Como já pontuado por Lenio Luiz Streck, as tentativas de colocar o problema hermenêutico a partir do predomínio da subjetividade do intérprete ou da objetividade do texto não passa(ra)m de falsas contraposições fundadas no metafísico esquema sujeito-objeto [1].

Contudo, é possível afirmar, com uma segura margem, que a viragem ontológico-linguística assentou definitivamente as bases para o câmbio desse paradigma. Nesse contexto, a superação da metafisica objetivista (aristotélico-tomista) e subjetivista (filosofia da consciência), forneceram os aportes para uma concepção que rejeita qualquer subjetivismo por parte do magistrado.

É nesse contexto que se problematiza a fixação dos honorários por equidade e a pergunta que norteia a pesquisa foi feita por Streck: “Aplicar a letra da lei é uma atitude positivista?”. Superar o montesquiano provérbio de que “le juge est la bouche de la loi“, em outras palavras, o mero esquema subsuntivo, não significa (e nem poderia sê-lo) uma abertura à discricionariedade própria de um positivismo baseado na famigerada filosofia da consciência — que sói ocorrer a partir da adoção de posturas acríticas baseadas, v.g. na jurisprudência dos valores ou em certos realismos jurídicos.

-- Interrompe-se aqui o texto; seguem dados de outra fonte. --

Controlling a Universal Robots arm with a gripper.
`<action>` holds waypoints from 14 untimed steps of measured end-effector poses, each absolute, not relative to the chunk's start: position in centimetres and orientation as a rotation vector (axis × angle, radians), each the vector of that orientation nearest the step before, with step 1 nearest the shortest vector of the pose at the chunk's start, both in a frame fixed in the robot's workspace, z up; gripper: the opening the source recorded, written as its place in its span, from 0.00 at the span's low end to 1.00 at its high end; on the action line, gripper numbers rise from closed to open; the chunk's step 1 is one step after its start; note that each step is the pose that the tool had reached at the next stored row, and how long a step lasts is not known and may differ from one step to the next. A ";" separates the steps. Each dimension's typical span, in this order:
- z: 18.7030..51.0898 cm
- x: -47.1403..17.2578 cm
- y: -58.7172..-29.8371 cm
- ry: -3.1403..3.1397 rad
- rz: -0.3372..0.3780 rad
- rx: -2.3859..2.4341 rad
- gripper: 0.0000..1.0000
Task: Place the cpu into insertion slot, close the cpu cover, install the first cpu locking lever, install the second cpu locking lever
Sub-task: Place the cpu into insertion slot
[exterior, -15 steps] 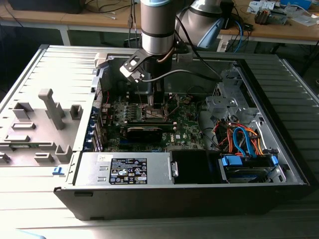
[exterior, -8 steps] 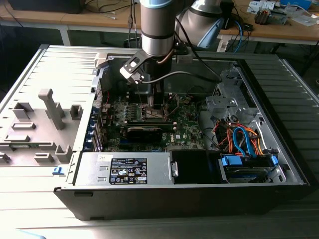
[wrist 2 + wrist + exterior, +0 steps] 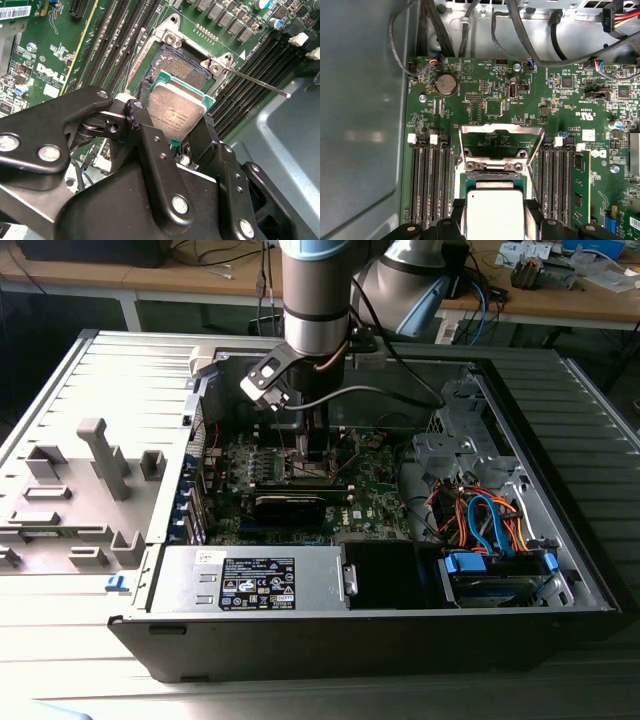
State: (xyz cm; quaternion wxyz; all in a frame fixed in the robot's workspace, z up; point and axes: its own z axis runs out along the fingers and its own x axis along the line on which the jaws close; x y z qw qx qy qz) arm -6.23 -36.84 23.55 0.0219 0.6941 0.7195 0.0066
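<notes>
Your pincer (image 3: 175, 119) is clamped on the cpu (image 3: 179, 110), holding it just over the open socket (image 3: 175, 62) of the motherboard. The first wrist view gives you the cpu cover (image 3: 500, 131) standing raised beyond the socket, whereas the second wrist view gives you a thin lever (image 3: 255, 80) sticking out free beside it. The exterior view shows you the arm (image 3: 315, 300) reaching down into the open computer case (image 3: 400, 640).

The socket (image 3: 182, 62) lies open from above, but the gripper (image 3: 172, 122), clamped on the chip (image 3: 177, 110), fills the room just over it. The cover (image 3: 501, 134) stands raised at 1 edge. A thin lever (image 3: 255, 82) juts over the low memory slots (image 3: 427, 185) flanking both sides. Further out, 1 upright memory stick (image 3: 580, 185) and cables (image 3: 434, 25) crowd in.
</notes>
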 end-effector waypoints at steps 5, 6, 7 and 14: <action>23.3 -6.2 -36.9 2.229 0.020 2.151 0.55; 23.3 -6.2 -36.9 2.229 0.020 2.151 0.55; 23.3 -6.3 -36.9 2.229 0.020 2.151 0.55; 23.0 -6.3 -37.0 2.229 0.020 2.151 0.55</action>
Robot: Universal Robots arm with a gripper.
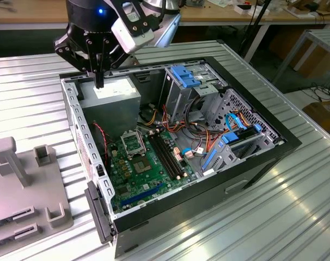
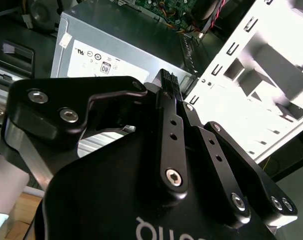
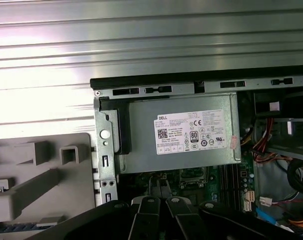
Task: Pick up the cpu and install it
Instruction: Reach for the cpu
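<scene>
1. The cpu (image 1: 145, 163) looks like the small grey square with a darker rim. It lies flat on the green board (image 1: 133, 182), just beside the shiny socket (image 1: 133, 143). It is too small to be sure.
2. The green board sits on the floor of the open computer case (image 1: 72, 117). The case lies on its side like a big open box.
3. Also in the case are long black slots (image 1: 167, 156) next to the socket, a bunch of colored wires (image 1: 200, 130), and blue holders (image 1: 185, 76) at the far side.
4. A grey metal box (image 1: 113, 103) fills one corner of the case.
5. The gripper (image 1: 99, 81) hangs over that grey metal box, well apart from the cpu. Its two fingers are pressed together, as both wrist views show (image 2: 166, 82) (image 3: 159, 194).
6. A white sticker (image 3: 191, 132) sits on top of the grey metal box. It has small dark print, a striped code and little round marks.
7. The case rests on a ribbed metal table (image 1: 34, 92).
8. A grey tray (image 1: 23, 187) with blocky posts stands beside the case, at the exterior view's left.
</scene>
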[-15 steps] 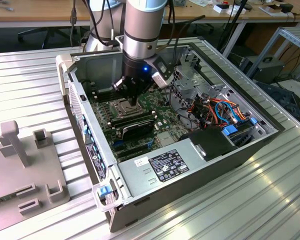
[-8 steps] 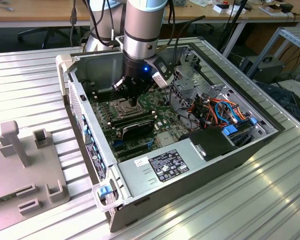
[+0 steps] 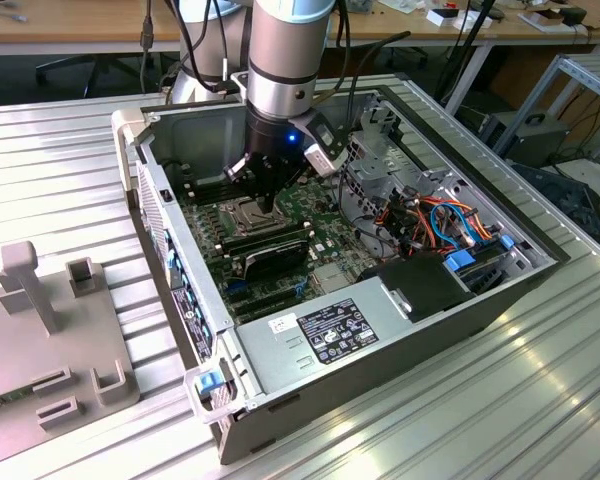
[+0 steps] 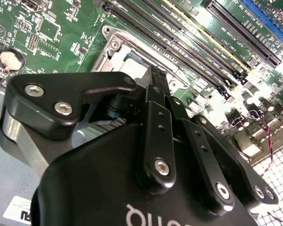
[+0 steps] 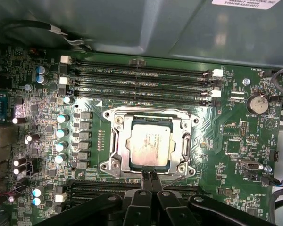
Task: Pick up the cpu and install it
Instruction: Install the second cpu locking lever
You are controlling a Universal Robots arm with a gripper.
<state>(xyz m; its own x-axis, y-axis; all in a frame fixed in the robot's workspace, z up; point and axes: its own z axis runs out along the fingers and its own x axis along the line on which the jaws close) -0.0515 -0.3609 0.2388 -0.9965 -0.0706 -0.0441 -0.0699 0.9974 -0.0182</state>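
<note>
The cpu [image 5: 150, 143], a small silver-grey square, lies flat inside the open socket [image 5: 114, 141] on the green motherboard [image 5: 226, 146]. My gripper [image 5: 150, 175] hovers just beside the chip's edge with its two black fingers pressed together and nothing between them. In the exterior view the gripper [image 3: 267, 200] hangs low inside the computer case, right over the socket [image 3: 242, 212]. In the second wrist view the fingertips [image 4: 156, 77] hide most of the socket [image 4: 115, 49].
Empty memory slots [image 5: 141, 80] run beside the socket. Black memory sticks [image 3: 265, 245], a power supply [image 3: 320, 335] and bundled cables [image 3: 430, 220] crowd the case. Its metal wall [image 3: 170, 230] rises close by. A grey fixture [image 3: 40, 330] sits on the table outside.
</note>
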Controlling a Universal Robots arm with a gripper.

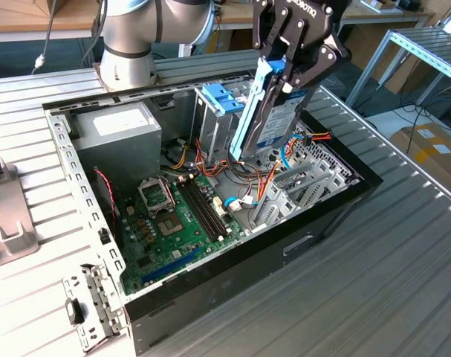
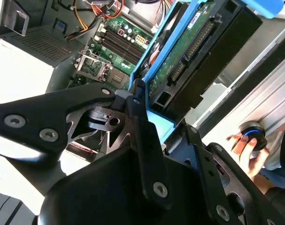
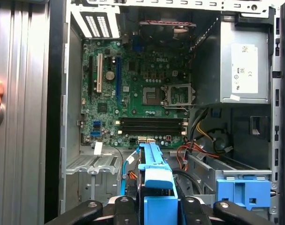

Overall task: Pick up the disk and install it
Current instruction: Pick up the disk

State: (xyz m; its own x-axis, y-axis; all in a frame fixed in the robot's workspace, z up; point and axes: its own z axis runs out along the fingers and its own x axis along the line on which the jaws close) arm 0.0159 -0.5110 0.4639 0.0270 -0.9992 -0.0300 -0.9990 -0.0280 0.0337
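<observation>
The disk [image 1: 276, 119] hangs in the air over the open computer case [image 1: 284, 245], held steeply on end with its labelled face toward the exterior view's right. The gripper [image 1: 288, 74] is closed on its upper end, pinching across the blue plastic rails [image 1: 247, 123] that run down its sides. That grip leaves the lower end free, which looks meant to let it go in first. In the second wrist view the green circuit-board underside of the disk [image 2: 189, 51] faces the camera. In the first wrist view the disk appears edge-on, one blue rail [image 3: 154, 173] pointing down into the case.

The disk's lower end hangs just beside the drive cage [image 1: 221, 100] with light-blue handles, on the exterior view's right of it, above a tangle of orange and red cables [image 1: 270, 178]. I judge it is being lined up with a bay there; it is not yet seated in anything.

Farther out lie the green motherboard [image 3: 133, 93] on the case floor and the grey power supply box [image 3: 241, 70] in the corner. The case rests on its side on a ribbed metal table [image 1: 388, 297]. A person's hand [image 2: 241, 147] rests on a round black knob [image 2: 252, 136] beside the case.
</observation>
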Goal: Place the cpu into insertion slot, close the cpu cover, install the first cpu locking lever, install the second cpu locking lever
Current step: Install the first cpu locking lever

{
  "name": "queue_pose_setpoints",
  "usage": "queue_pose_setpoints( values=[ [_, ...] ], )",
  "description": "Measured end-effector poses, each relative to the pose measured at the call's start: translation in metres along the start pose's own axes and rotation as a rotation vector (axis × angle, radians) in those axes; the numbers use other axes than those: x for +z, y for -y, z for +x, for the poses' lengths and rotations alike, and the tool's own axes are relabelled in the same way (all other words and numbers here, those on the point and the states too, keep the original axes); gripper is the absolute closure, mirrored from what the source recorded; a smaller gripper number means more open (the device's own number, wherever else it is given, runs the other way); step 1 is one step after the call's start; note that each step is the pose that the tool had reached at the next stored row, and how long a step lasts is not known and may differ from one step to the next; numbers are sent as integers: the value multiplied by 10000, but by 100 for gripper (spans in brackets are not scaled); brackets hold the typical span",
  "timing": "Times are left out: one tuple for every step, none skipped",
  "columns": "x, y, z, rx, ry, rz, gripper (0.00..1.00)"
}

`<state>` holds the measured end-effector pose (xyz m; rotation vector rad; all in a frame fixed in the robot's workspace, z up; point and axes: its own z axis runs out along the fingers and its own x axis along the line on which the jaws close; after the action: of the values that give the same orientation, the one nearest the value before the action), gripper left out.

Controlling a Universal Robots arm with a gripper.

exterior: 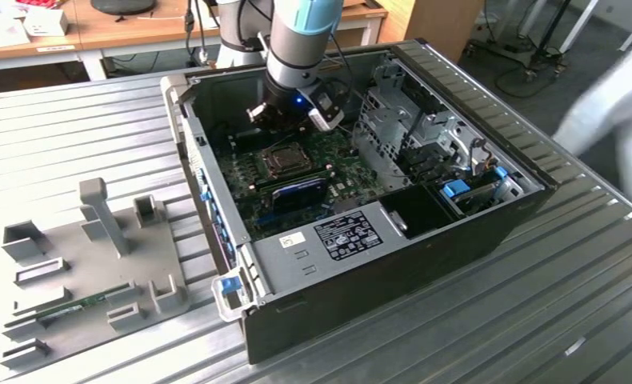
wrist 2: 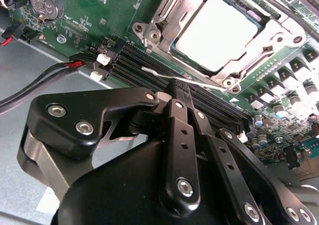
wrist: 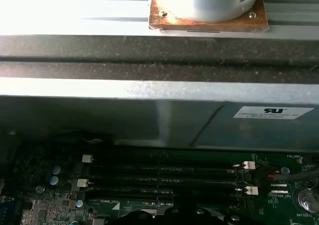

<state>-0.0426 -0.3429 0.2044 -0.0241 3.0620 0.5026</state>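
Observation:
The cpu (wrist 2: 217,33), with its pale grey metal top, lies in the insertion slot (exterior: 285,160) on the green board inside the open computer case. The silvery cpu cover (wrist 2: 281,33) lies flat around it. A thin silvery locking lever (wrist 2: 204,82) runs along the socket's edge beside the black memory slots. In the second wrist view my black gripper (wrist 2: 182,93) is shut, with its tips right at this lever; whether they touch it I cannot tell. In the exterior view the gripper (exterior: 282,124) hangs just behind the socket.
Metal drive cages (exterior: 423,136) fill the case on the exterior view's right. The case wall (wrist: 159,115) rises close beside the memory slots (wrist: 164,177). A red and black cable (wrist 2: 45,75) crosses near the gripper. A grey fixture plate (exterior: 82,264) lies on the table. A blurred sleeve (exterior: 615,88) passes.

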Motion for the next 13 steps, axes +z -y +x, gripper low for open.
queue_pose_setpoints(
  values=[
    [3,1,-1,0,0,0,90],
    [6,2,-2,-1,0,0,90],
    [10,3,-2,0,0,0,90],
    [13,4,-3,0,0,0,90],
    [16,5,-3,0,-1,1,90],
    [19,7,-4,0,-1,1,90],
    [23,8,-4,0,0,0,90],
    [26,9,-5,0,0,1,90],
    [29,10,-5,0,0,0,90],
    [33,11,-5,0,-1,1,90],
    [36,12,-6,0,-1,1,90],
    [40,13,-6,0,0,0,90],
    [43,15,-7,0,0,0,90]
  ],
)
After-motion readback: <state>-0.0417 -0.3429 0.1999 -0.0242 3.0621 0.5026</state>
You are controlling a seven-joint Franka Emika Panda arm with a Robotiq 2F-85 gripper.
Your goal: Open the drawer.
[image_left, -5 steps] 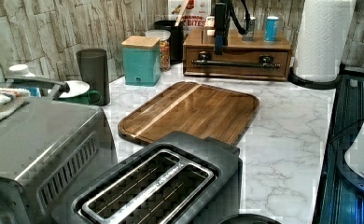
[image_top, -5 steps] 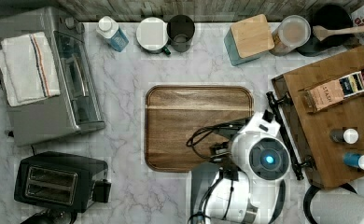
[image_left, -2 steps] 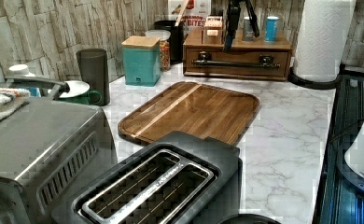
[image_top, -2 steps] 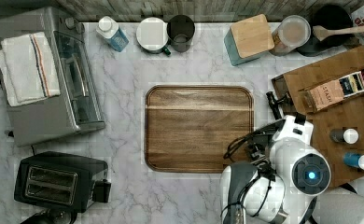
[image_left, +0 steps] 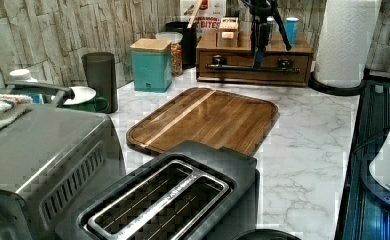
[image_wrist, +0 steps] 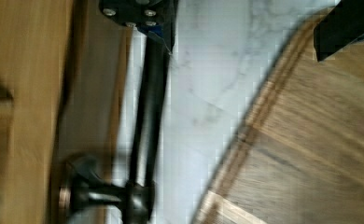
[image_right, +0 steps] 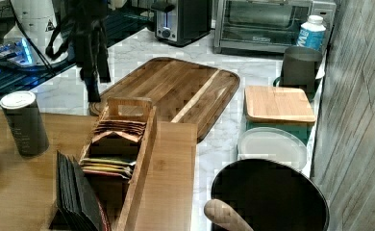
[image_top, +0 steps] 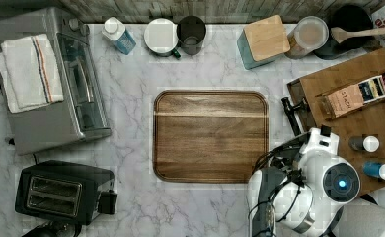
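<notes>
Drawer (image_left: pixel 243 76) set in the front of a low wooden cabinet, at the far end of the cutting board (image_top: pixel 210 136) in the left view, apart from the board with a strip of desk between. Long black bar handle (image_left: pixel 233 66) across its front, on two dark mounts. In the top view, placed to the top view's right of the cutting board, under the light-brown cabinet top (image_top: pixel 373 118), with a narrow part of it showing past the edge toward the board.

Gripper (image_wrist: pixel 245 28) pointing down in front of the drawer, between the cabinet and the cutting board. Fingers spread wide, holding nothing. One finger right against the handle (image_wrist: pixel 145 126), the other above the rounded corner of the board. Cannot tell whether that first finger really touches the bar. Seen in the right view as a dark shape (image_right: pixel 95 84) hanging just off the board's near corner.

Desk (image_top: pixel 131 163) of white marble with grey veins, the cutting board lying flat in its middle. Wall (image_left: pixel 43 35) of grey, rough planks or tiles behind the board in the left view. Toaster oven (image_top: pixel 47 123) and black toaster (image_top: pixel 62 190) to the top view's left of the board, a striped towel (image_top: pixel 30 71) folded on the oven. Teal canister (image_left: pixel 151 67) with a wooden lid and a dark cup (image_left: pixel 99 75) between the board and the wall. White paper towel roll (image_left: pixel 345 42) beside the cabinet, past the board's far corner.
</notes>
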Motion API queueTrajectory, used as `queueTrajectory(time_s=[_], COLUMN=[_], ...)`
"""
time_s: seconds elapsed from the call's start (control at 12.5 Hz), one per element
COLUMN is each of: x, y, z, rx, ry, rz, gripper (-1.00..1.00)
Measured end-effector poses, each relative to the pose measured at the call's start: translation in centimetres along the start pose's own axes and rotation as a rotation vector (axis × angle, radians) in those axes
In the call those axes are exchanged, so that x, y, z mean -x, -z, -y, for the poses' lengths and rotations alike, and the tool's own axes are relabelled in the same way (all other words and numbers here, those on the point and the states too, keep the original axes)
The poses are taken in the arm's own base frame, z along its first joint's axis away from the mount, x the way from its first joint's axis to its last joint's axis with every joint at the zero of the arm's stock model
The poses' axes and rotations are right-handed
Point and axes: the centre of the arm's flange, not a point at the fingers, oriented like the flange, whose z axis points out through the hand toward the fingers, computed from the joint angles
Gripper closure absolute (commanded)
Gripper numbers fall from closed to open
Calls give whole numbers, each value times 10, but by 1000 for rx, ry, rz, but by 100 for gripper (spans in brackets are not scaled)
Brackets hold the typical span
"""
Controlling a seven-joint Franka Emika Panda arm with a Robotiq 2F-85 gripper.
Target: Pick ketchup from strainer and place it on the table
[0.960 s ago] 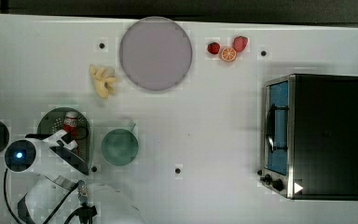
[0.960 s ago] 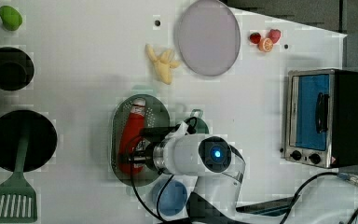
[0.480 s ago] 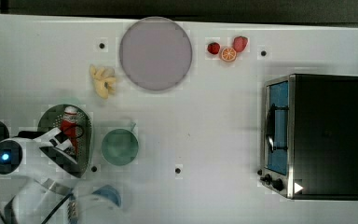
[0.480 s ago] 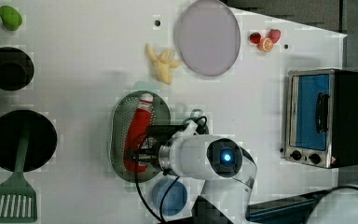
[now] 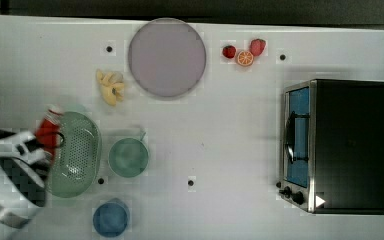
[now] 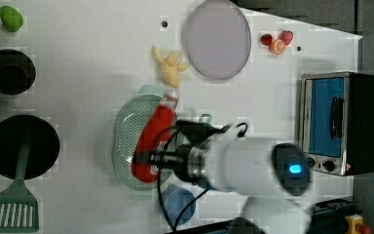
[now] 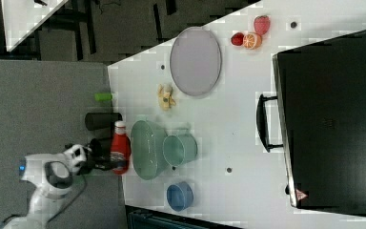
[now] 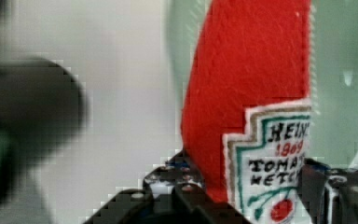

No seio da Crítica Hermenêutica do Direito (CHD), rejeita-se uma ideia qualquer segundo a qual o intérprete tem legitimidade o bastante para alcançar o “real sentido” da norma jurídica — em outras palavras, o sentido que mais lhe convém, ignorando o produto legislativo que não se encontre em contraste com o texto constitucional.

Além disso, deve-se ter em mente que a sujeição do produto legislativo ao controle de constitucionalidade não pode significar um apequenamento do papel do legislador em detrimento do agigantamento do Poder Judiciário. Ao revés, a democracia impõe limites aos poderes absolutos e irrefreáveis.

Diz-nos Lenio que:

“Se foi diminuída a liberdade de conformação do legislador, através de textos constitucionais cada vez mais analíticos e com ampla previsão de acesso à jurisdição constitucional, portanto, de amplo controle de constitucionalidade, o que não pode ocorrer é que essa diminuição do ‘poder’ da legislação venha a representar um apequenamento da democracia, questão central do próprio Estado Democrático de Direito” [2].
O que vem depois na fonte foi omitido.